# Exploratory Data Analysis

## Introduction

After the data cleaning step where we put our data into a few standard formats, the next step is to take a look at the data and see if what we're looking at makes sense. Before applying any fancy algorithms, it's always important to explore the data first.

When working with numerical data, some of the exploratory data analysis (EDA) techniques we can use include finding the average of the data set, the distribution of the data, the most common values, etc. The idea is the same when working with text data. We are going to find some more obvious patterns with EDA before identifying the hidden patterns with machines learning (ML) techniques. We are going to look at the following for each comedian:

1. **Most common words** - find these and create word clouds
2. **Size of vocabulary** - look number of unique words and also how quickly someone speaks
3. **Amount of profanity** - most common terms

### Assignments 1: 
#### Find `Most Common Words` and create word cloud.

#### Read in the document-term matrix

In [None]:
# Import necessary libraries
import pandas as pd
import pickle
from sklearn.feature_extraction.text import CountVectorizer
from wordcloud import WordCloud
import matplotlib.pyplot as plt

# Load the Document-Term Matrix (dtm.pkl)
data_dtm = pd.read_pickle("dtm.pkl")

# Load the cleaned data (data_clean.pkl)
data_clean = pd.read_pickle("data_clean.pkl")

In [None]:
data_dtm

#### Find  and print the top 30 words said by each comedian


In [None]:
# Find and print the top 30 words said by each comedian
for comedian in data_dtm.index:
    print(f"\nTop 30 words for {comedian}:")
    print(data_dtm.loc[comedian].sort_values(ascending=False).head(30))

#### By looking at these top words, you can see that some of them have very little meaning and could be added to a stop words list, so let's do just that.
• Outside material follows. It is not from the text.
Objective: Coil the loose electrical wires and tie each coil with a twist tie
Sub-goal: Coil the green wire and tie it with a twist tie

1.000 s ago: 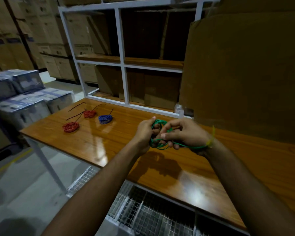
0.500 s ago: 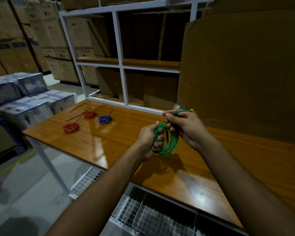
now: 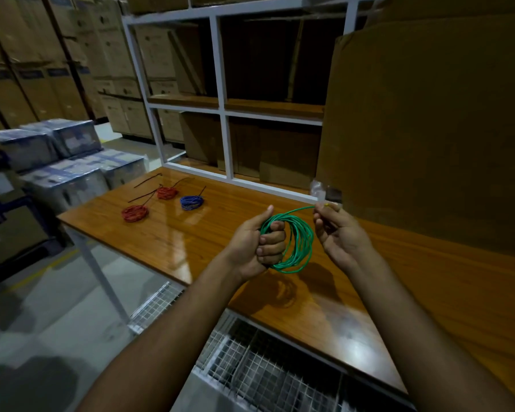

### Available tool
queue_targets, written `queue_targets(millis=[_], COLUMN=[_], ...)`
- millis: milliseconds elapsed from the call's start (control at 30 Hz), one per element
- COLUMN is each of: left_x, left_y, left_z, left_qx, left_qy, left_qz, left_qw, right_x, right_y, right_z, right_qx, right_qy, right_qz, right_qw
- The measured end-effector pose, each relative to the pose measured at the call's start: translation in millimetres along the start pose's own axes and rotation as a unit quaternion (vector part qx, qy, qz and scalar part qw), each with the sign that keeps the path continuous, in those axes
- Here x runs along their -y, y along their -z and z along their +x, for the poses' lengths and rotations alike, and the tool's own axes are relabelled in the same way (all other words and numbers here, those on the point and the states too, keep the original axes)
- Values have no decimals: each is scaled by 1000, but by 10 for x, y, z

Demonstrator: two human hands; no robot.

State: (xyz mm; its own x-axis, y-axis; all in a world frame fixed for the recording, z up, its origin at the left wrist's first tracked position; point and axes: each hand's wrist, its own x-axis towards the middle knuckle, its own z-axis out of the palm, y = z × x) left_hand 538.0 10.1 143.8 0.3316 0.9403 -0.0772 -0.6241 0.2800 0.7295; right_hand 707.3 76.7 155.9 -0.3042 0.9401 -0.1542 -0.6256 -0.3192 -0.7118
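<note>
Glossy wooden table (image 3: pixel 428 292) (stacked cartons (image 3: pixel 158 52) behind)

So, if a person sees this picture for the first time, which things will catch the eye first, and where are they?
First the green wire coil, bright in the middle, held above the wooden table: the left hand grips it, and the right hand pinches its free end. Next, far left on the table, lie two red coils and a blue coil.
</note>
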Motion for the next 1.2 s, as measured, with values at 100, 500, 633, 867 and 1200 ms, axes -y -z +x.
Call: queue_targets(millis=[100, 500, 633, 867, 1200], left_x=[13, 147, 206, 215, 61], left_y=[-33, -240, -314, -364, -38], left_z=[11, 176, 209, 130, -200], left_qx=[3, -70, -74, -30, -73], left_qy=[-9, -64, -57, -24, -14], left_qz=[-10, -18, 0, -11, 8], left_qw=[1000, 995, 996, 999, 997], right_x=[-3, 271, 422, 511, 60], right_y=[98, 271, 266, 204, 66], right_z=[-20, -122, -77, 115, 127], right_qx=[1, 97, 150, 353, 424], right_qy=[27, 72, 12, -80, -153], right_qz=[-20, -497, -488, -531, -453], right_qw=[999, 859, 860, 766, 769])
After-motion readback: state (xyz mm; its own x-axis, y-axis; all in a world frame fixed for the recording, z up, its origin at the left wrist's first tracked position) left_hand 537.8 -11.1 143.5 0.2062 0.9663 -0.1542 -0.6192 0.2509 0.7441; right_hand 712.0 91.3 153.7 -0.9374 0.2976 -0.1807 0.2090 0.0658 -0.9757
Look at the most common top words and add them to the stop word list.



In [None]:
# Stop words list for adel_karam
stop_words_adel_karam = ['said', 'like', 'know', 'dont', 'dani','hes','youre', 'just', 'got', 'come', 'theres', 'want', 'im', 'thats']

# Stop words list for amy_schumer
stop_words_amy_schumer = ['like', 'im', 'just', 'know', 'guys', 'dont', 'right', 'thats', 'oh', 'theyre', 'youre', 'thank', 'cause', 'gonna', 'guy', 'okay', 'did', 'shes', 'think', 'yeah']
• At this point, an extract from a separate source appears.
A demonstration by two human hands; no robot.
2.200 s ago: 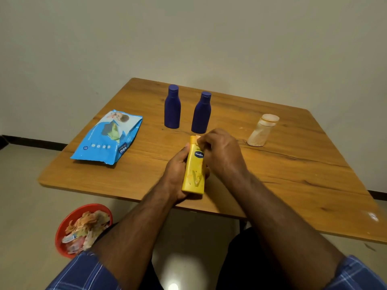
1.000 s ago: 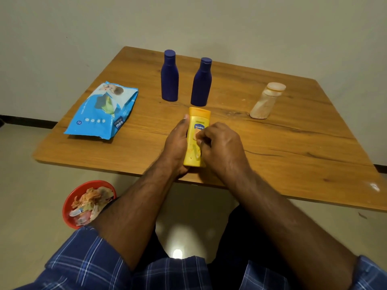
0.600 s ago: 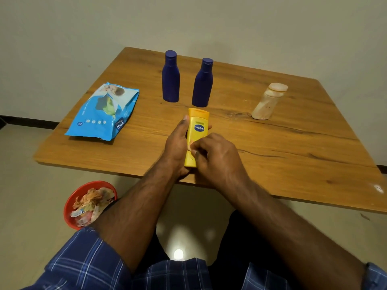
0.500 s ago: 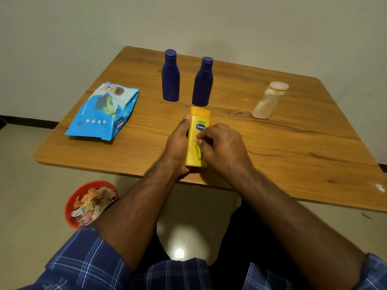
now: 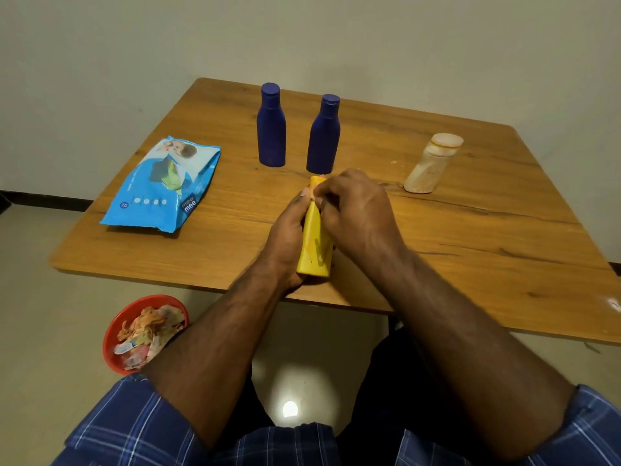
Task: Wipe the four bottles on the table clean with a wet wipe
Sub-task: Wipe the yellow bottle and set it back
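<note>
A yellow lotion bottle (image 5: 314, 250) stands near the front edge of the wooden table (image 5: 487, 247). My left hand (image 5: 287, 230) grips its left side. My right hand (image 5: 356, 213) is curled over its cap end and hides the label. No wipe shows between the fingers. Behind them stand two dark blue bottles, one (image 5: 271, 129) on the left and one (image 5: 323, 136) on the right. A beige, stained bottle (image 5: 431, 163) stands apart at the right.
A blue pack of wet wipes (image 5: 164, 186) lies on the table's left side. On the floor at the lower left sits a red bin (image 5: 144, 331) holding crumpled wipes and scraps. My legs are under the table's front edge.
My right hand has slid from the middle of the yellow bottle up to its cap end, covering the label. My left hand keeps its grip on the bottle.
</note>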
# Stop words list for beth_stelling
stop_words_beth_stelling = ['like', 'just', 'im', 'dont', 'know', 'youre', 'think', 'going', 'people', 'thats', 'feel', 'sex', 'theres', 'hes', 'got', 'theyre', 'maybe', 'mom', 'time', 'good']

# Stop words list for big_jay_oakerson
stop_words_big_jay_oakerson = ['like', 'just', 'im', 'know', 'thats', 'dont', 'right', 'youre', 'gonna', 'guy', 'shes', 'shit', 'got', 'man', 'dude', 'oh', 'big', 'good', 'yeah', 'guys']

# Stop words list for chelsea_handler
stop_words_chelsea_handler = ['like', 'im', 'said', 'dont', 'gonna', 'just', 'people', 'thats', 'youre', 'know', 'hes', 'going', 'time', 'didnt', 'okay', 'think', 'want', 'dan', 'cause', 'little']

# Stop words list for chris_rock
stop_words_chris_rock = ['like', 'thats', 'right', 'im', 'got', 'shit', 'know', 'okay', 'fuck', 'dont', 'just', 'man', 'cause', 'fucking', 'black', 'people', 'kids', 'theyre', 'everybody', 'white']

# Stop words list for david_cross
stop_words_david_cross = ['right', 'im', 'dont', 'thats', 'know', 'people', 'yeah', 'like', 'want', 'just', 'gonna', 'tell', 'think', 'hes', 'oh', 'god', 'thing', 'theres', 'theyre', 'okay']

# Stop words list for dave_chappelle
stop_words_dave_chappelle = ['know', 'im', 'like', 'said', 'man', 'tell', 'everybody', 'ngga', 'didnt', 'just', 'dont', 'time', 'right', 'shit', 'thats', 'got', 'dream', 'people', 'did', 'life']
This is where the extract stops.